Beatrice Forbes-Robertson Hale actress.jpgBeatrice Forbes-Robertson Hale (1883 — 5 September 1967) was an English actress, lecturer, writer, and suffragist. She was a member of the Heterodoxy Club.

Beatrice Forbes-Robertson was born in England, the daughter of Gertrude Knight and Ian Forbes-Robertson, and the granddaughter of drama critic Joseph Knight. She was the niece of actors Sir Johnston Forbes-Robertson and Norman Forbes-Robertson, and the cousin of aviation engineer Maxine (Blossom) Miles and actress Jean Forbes-Robertson.
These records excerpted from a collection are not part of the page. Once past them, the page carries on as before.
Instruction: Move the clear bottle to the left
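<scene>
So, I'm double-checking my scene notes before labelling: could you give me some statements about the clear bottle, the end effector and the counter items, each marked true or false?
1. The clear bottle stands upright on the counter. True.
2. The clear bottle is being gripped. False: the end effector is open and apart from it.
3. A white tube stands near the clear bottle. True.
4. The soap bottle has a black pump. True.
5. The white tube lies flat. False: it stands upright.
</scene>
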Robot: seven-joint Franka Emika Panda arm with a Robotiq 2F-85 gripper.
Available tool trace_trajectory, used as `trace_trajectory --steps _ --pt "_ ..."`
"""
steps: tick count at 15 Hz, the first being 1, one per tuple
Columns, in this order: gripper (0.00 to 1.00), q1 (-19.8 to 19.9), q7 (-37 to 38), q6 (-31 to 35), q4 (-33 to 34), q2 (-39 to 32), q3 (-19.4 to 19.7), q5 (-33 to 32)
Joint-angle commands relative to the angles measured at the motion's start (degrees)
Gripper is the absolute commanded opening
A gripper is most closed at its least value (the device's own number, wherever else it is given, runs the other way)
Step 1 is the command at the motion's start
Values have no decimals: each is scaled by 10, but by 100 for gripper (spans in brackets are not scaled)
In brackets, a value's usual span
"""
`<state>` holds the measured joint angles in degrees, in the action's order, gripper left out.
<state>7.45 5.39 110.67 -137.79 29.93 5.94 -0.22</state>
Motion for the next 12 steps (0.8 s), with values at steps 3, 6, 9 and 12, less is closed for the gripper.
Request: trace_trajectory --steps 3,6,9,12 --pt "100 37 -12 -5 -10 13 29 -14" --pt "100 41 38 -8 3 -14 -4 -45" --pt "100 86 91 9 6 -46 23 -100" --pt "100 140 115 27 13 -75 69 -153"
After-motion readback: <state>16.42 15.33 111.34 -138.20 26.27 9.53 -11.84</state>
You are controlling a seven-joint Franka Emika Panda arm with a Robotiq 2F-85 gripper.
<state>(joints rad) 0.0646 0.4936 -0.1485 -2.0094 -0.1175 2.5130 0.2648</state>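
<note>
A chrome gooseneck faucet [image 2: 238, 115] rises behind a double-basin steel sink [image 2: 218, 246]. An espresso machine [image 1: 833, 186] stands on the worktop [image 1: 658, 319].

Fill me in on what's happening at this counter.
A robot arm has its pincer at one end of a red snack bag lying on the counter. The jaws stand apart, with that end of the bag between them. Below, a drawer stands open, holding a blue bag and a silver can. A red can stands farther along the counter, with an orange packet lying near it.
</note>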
Forbes-Robertson was active as an actress from age 17, and a suffrage speaker in England before she moved to New York City in 1907 to continue her theatrical and political work.[1] She joined the New Theatre Company, and played leading and ingenue roles in plays including The Morals of Marcus, The Mollusc, The Cottage in the Air, and Strife by John Galsworthy.[2] She was a member of Heterodoxy, a feminist debating club based in Greenwich Village,[3] and vice president of the Actresses' Franchise League.[4] During World War I she was president of the British War Relief Association, raising funds in New York for military hospitals abroad.[5][6]

Mrs. Hale left the stage after marriage and motherhood, but continued as a lecturer on women's rights,[7][8][9][10] dress reform and fashion,[11][12][13] and theatre topics,[14] into her later years. On January 18, 1916, she spoke before the General Assembly of Kentucky on women's right to vote.[15] In 1919 she spoke at a large rally in support of the Girl Scouting movement at the DAR Constitution Hall in Washington D. C..[16][17]

Mrs. Hale also wrote several books, including What Women Want: An Interpretation of the Feminist Movement (1914), The Nest Builder (1916, a novel), Little Allies: A Story of Four Children (1918), and What's Wrong with Our Girls? (1923).[18][19] In What Women Want, Hale surveyed the state of the American feminist movement in the 1910s, declaring:

Women have often been taunted with lack of the creative and reasoning faculties. But until the present age the number of women possessing opportunities to develop these has been so small in proportion to men as to make any comparison invidious. Only now are the faculties of women emerging from obscurity....When as many women as men are free to express themselves, there will remain but one struggle on earth, the struggle of all the dispossessed, men and women alike, for their inheritance.[20]

Beatrice Forbes-Robertson married lawyer Swinburne Hale in 1910.[21][22][23] They were the parents of three daughters, Sanchia (b. 1911), and twins Rosemary and Clemency (b. 1913).[24][25] The Hales divorced in 1920.[26] About 140 of her letters from the period 1913-1919 are in the Swinburne Hale Papers at the New York Public Library.[27]